第22話
「自分の教室です。なんでですか?」
「いや、もしよかったら……」
「そんな!恭ちゃんもしかして、抗と一緒に食べるつもりだったの!?俺という人がいながら!!」
勢いよく言ってきた零二に、「いや、付き合ってないですよね?零二先輩」と言葉を返す。あたしの返答に砦は何か言おうとしたが、それを遮った零二は笑っている。
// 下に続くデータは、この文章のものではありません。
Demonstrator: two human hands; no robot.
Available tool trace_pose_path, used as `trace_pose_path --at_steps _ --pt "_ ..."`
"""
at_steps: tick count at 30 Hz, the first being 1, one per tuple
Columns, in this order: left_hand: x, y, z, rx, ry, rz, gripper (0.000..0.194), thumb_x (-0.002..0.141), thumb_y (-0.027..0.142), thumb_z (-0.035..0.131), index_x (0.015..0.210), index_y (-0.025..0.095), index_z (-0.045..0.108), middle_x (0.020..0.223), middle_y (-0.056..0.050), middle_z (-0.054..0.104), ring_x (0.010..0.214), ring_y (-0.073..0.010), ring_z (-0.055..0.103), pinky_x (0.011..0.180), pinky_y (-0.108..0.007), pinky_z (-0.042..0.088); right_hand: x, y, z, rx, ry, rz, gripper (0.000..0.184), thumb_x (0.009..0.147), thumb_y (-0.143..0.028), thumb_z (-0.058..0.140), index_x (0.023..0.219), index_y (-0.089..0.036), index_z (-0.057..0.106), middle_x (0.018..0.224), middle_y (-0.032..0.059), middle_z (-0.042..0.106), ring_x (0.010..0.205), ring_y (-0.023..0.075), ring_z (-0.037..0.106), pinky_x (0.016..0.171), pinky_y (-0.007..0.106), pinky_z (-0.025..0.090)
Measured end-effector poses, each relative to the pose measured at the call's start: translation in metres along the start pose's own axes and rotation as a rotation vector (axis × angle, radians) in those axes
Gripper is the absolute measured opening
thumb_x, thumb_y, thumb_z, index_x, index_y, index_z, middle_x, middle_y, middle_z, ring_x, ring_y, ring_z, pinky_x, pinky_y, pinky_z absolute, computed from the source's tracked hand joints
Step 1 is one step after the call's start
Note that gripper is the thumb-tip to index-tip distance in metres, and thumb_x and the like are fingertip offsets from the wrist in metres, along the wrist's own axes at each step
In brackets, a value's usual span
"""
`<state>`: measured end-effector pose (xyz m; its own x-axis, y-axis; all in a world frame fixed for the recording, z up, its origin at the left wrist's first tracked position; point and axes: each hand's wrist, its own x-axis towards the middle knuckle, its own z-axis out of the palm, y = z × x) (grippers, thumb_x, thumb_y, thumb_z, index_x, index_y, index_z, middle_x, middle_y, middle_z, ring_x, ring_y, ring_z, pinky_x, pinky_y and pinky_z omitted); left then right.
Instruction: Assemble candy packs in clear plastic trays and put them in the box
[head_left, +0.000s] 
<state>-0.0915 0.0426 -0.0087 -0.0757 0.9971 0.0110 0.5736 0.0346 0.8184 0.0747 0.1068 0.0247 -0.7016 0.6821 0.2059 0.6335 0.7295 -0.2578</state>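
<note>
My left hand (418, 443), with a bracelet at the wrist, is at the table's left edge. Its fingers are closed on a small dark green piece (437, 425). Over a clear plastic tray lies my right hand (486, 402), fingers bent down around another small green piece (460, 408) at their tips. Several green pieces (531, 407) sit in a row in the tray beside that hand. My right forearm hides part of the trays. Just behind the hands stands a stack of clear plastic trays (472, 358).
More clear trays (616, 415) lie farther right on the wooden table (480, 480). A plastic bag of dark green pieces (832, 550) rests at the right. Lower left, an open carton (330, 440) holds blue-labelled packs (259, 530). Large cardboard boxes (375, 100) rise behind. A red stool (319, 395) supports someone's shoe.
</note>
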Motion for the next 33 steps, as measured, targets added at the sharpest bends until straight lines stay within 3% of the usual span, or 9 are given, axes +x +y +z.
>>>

それに対し砦は呆れている。そんな砦を見つつ、あたしは零二の言葉に答える。
「それに、抗とは一緒に食べてないです。一人で……」
「一人!?それはいけない!一緒に食べよう!恭ちゃん!!」
まだ話している中、零二はまた言葉を遮って、あたしの腕をつかむ。驚いているあたしに構わず零二は、突然走り出す。
あたしまだ、返事してないよね!?
と口にしたいのだが、走っているため、言葉より息がもつかどうかだった。
突然走り出されて連れて来られたのは、屋上。
「はい!着いたよ!」
屋上の中まで行くと、零二は笑顔であたしの顔を見て言うと、パッと手を放す。
あたしは息を整えつつ、周りを見渡す。すると、屋上には哉と抗がいた。さらに、知らない男子が二人。
「あれ?抗、寝てたんじゃ……」
「昼休みくらい、自力で起きれる」
購買に行く前の抗を思い出して尋ねると、抗はそっぽを向いて答える。
なんで目見て答えなかったんだろ?
抗の行動に首をかしげると、哉が零二に言う。
「零二!なんでコイツ……」
「コラ!哉。女の子に対して『コイツ』とか、言っちゃダメ!女の子には優しくしないと、モテないぞ!」
哉の怒っている声に零二が優しく怒ると、哉は言葉を詰まらせた。